HOW TO COMPLETE THIS TASK: This task calls for every line of the material to be output verbatim.
--------
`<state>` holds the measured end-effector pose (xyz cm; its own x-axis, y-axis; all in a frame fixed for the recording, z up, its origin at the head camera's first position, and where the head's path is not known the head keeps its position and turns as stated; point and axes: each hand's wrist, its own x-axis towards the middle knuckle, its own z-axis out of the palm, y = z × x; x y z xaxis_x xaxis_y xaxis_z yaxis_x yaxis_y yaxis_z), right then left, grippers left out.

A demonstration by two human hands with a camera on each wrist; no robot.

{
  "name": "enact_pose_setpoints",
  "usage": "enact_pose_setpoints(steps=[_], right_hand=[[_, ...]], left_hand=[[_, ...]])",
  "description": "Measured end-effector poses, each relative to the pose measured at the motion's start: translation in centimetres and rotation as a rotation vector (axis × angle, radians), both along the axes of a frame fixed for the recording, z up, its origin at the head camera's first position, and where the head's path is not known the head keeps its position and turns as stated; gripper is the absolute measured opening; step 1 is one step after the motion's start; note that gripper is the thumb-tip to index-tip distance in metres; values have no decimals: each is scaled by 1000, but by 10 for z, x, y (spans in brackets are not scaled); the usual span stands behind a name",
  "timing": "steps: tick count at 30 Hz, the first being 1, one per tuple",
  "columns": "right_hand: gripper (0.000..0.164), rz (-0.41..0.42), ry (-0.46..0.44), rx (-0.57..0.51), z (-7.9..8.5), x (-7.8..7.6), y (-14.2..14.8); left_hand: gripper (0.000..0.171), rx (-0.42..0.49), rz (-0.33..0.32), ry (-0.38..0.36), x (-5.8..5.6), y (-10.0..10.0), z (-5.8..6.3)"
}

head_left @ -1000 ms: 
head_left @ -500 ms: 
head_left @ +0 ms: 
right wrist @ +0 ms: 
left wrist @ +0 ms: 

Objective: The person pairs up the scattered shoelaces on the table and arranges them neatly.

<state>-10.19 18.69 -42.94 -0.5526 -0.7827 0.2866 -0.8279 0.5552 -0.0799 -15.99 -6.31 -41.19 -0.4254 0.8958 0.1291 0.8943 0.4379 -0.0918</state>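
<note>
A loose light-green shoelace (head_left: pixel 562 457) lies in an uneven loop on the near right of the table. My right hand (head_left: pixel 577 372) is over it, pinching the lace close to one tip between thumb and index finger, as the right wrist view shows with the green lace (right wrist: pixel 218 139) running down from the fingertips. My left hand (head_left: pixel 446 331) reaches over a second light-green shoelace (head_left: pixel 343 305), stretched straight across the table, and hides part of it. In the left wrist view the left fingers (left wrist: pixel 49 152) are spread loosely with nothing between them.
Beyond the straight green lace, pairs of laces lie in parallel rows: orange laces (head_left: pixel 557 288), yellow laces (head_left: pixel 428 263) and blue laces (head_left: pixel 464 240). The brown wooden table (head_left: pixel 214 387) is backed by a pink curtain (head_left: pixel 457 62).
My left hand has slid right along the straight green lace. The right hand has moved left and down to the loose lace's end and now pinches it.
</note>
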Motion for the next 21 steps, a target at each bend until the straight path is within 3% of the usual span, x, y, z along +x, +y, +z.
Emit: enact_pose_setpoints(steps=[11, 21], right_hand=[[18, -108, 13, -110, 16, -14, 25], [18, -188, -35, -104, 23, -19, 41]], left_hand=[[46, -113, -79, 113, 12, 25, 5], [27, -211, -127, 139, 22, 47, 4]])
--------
WRITTEN SOLUTION:
`<state>` holds the measured end-effector pose (xyz cm; its own x-axis, y-axis; all in a frame fixed for the recording, z up, its origin at the head camera's first position, and where the head's path is not known the head keeps its position and turns as stated; point and axes: each hand's wrist, its own x-axis towards the middle knuckle, its own z-axis out of the palm, y = z × x; x y z xaxis_x xaxis_y xaxis_z yaxis_x yaxis_y yaxis_z), right then left, grippers left out.

A demonstration by two human hands with a camera on each wrist; no robot.

{
  "name": "enact_pose_setpoints",
  "usage": "enact_pose_setpoints(steps=[_], right_hand=[[_, ...]], left_hand=[[_, ...]])",
  "description": "Measured end-effector poses, each relative to the pose measured at the motion's start: translation in centimetres and rotation as a rotation vector (axis × angle, radians), both along the axes of a frame fixed for the recording, z up, its origin at the head camera's first position, and where the head's path is not known the head keeps its position and turns as stated; gripper is the absolute measured opening; step 1 is one step after the motion's start; note that gripper is the thumb-tip to index-tip distance in metres; values have no decimals: each is scaled by 1000, but by 10 for z, x, y (spans in brackets are not scaled); the usual span stands behind a name",
  "timing": "steps: tick count at 30 Hz, the first being 1, one per tuple",
  "columns": "right_hand: gripper (0.000..0.164), rz (-0.41..0.42), ry (-0.46..0.44), rx (-0.57..0.51), z (-7.9..8.5), x (-7.8..7.6), y (-14.2..14.8); left_hand: gripper (0.000..0.171), rx (-0.42..0.49), rz (-0.33..0.32), ry (-0.38..0.36), x (-5.8..5.6), y (-10.0..10.0), z (-5.8..6.3)"
}

head_left @ -1000 ms: 
head_left @ -500 ms: 
head_left @ +0 ms: 
right wrist @ +0 ms: 
left wrist @ +0 ms: 

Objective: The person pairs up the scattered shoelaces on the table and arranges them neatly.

<state>-10.19 18.69 -42.94 -0.5526 -0.7827 0.2866 -0.8279 0.5552 -0.0799 -15.99 -6.31 -41.19 -0.4254 0.8958 0.1291 0.8943 0.4379 -0.0918</state>
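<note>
A loose light-green shoelace (head_left: pixel 562 457) lies in an uneven loop on the near right of the table. My right hand (head_left: pixel 577 372) is over it, pinching the lace close to one tip between thumb and index finger, as the right wrist view shows with the green lace (right wrist: pixel 218 139) running down from the fingertips. My left hand (head_left: pixel 446 331) reaches over a second light-green shoelace (head_left: pixel 343 305), stretched straight across the table, and hides part of it. In the left wrist view the left fingers (left wrist: pixel 49 152) are spread loosely with nothing between them.
Beyond the straight green lace, pairs of laces lie in parallel rows: orange laces (head_left: pixel 557 288), yellow laces (head_left: pixel 428 263) and blue laces (head_left: pixel 464 240). The brown wooden table (head_left: pixel 214 387) is backed by a pink curtain (head_left: pixel 457 62).
My left hand has slid right along the straight green lace. The right hand has moved left and down to the loose lace's end and now pinches it.
</note>
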Motion for the next 21 steps, a target at each bend until the straight path is within 3% of the usual span, x, y, z along +x, +y, +z.
Emit: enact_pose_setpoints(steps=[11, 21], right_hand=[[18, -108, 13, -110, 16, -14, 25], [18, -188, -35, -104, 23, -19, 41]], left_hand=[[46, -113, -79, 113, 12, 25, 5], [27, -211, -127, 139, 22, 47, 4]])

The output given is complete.